If anyone is thinking about taking the Service Managers course but isn’t sure, what words of wisdom would you offer them?

One of the reasons I love training on the service manager’s course is because it is so rare that service managers give themselves time for professional development and have the time to properly reflect on their practice. It is fantastic to see the changes they have implemented from block 1 to block 2 and then see how embedded these are once they are assessed for leading lights. The course is intensive and managers can struggle to see how they will fit in the assignments and for some it may be a long time since they did any formal learning. So I would say if this is something that is stopping you then please do get in touch as we can support learners in many ways to complete the course and get back into learning. Over 300 service managers have now been trained – if they can do it so can you.

Leading Lights is coming up for its 10th birthday and we now have more than 50 accredited services. How do you think it’s changed over the years? What difference do you think accreditation makes to services?

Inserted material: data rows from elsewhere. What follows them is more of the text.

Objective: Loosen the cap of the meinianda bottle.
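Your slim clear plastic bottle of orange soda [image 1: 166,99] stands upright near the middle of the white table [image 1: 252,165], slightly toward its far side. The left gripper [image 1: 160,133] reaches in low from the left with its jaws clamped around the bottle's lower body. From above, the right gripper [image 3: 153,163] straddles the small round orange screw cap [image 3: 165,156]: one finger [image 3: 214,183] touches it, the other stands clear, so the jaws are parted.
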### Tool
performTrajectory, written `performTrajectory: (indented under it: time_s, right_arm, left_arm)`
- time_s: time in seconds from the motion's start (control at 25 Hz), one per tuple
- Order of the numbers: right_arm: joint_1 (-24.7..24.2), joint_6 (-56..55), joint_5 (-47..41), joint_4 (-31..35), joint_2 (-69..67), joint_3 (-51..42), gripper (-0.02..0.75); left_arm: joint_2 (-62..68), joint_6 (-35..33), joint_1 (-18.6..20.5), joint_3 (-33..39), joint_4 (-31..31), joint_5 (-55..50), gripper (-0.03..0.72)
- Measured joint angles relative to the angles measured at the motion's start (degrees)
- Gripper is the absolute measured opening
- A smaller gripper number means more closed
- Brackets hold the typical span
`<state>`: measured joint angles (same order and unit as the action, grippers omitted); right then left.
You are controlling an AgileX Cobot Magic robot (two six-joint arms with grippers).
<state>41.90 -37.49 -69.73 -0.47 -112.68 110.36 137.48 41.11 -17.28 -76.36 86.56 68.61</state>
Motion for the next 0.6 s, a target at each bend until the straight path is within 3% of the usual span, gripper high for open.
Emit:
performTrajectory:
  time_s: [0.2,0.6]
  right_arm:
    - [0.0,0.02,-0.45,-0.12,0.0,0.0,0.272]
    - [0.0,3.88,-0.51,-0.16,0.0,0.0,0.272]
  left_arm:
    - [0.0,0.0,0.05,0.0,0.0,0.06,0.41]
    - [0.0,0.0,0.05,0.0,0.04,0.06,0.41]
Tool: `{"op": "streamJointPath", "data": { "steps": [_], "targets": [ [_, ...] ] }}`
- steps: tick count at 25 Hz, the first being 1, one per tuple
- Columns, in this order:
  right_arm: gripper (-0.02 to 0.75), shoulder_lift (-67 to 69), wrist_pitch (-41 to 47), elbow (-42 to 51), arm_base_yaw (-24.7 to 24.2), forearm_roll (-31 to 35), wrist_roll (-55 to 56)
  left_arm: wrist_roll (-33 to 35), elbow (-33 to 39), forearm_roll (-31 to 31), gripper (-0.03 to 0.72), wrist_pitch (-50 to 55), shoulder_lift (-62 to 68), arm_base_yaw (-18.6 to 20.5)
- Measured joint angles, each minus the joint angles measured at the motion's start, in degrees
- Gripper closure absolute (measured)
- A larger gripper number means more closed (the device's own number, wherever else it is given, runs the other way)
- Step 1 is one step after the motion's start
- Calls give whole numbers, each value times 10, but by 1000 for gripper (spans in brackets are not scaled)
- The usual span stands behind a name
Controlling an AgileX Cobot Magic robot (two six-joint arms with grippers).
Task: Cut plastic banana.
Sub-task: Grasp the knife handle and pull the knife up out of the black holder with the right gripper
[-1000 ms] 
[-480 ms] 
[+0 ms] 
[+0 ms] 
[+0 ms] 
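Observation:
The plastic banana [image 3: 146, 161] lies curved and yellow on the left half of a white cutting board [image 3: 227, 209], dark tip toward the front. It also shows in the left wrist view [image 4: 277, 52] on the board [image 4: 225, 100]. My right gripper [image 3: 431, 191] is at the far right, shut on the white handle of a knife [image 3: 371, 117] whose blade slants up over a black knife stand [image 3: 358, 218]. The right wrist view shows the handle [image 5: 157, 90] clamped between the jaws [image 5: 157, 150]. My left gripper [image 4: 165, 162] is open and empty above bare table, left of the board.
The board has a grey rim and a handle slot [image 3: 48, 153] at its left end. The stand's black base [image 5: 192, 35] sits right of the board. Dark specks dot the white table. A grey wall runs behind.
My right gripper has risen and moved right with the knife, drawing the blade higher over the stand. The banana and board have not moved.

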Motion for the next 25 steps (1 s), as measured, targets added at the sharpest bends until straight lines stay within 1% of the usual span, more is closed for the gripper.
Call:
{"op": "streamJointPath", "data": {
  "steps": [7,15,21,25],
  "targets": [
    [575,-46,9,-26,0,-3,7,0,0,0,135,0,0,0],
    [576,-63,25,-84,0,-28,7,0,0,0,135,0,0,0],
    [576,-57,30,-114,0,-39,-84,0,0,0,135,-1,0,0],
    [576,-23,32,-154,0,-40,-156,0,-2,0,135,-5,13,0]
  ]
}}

Leading Lights has developed a lot over the 10 years with a big review taking place 4 years ago to ensure the accreditation is suitable for all specialist domestic abuse services and not just Idva. We now have a flexible model that has been developed in consultation with community based services. Our 50th service to be accredited was Bedfordshire Families First - Horizon project who run group work programmes for victims of domestic abuse. They are the first such programme to receive the accreditation and it was great to see the excellent practice they have put in place to ensure their clients are supported safely. Accreditation is a great way for services to celebrate their success with the teams, it provides a quality mark that is recognised by commissioners and most importantly it improves practice at every level of an organisation so that victims of domestic abuse are getting a better, safer service.

"The course was transformative – it was the first time I had attended a management training that was geared specifically towards this sector, and as a result I took so much more away from it than any previous course I have completed. The training cemented my existing knowledge and, at the same time, introduced me to areas of strategic management and governance that hadn’t previously been as ‘on my radar’ as they could have been."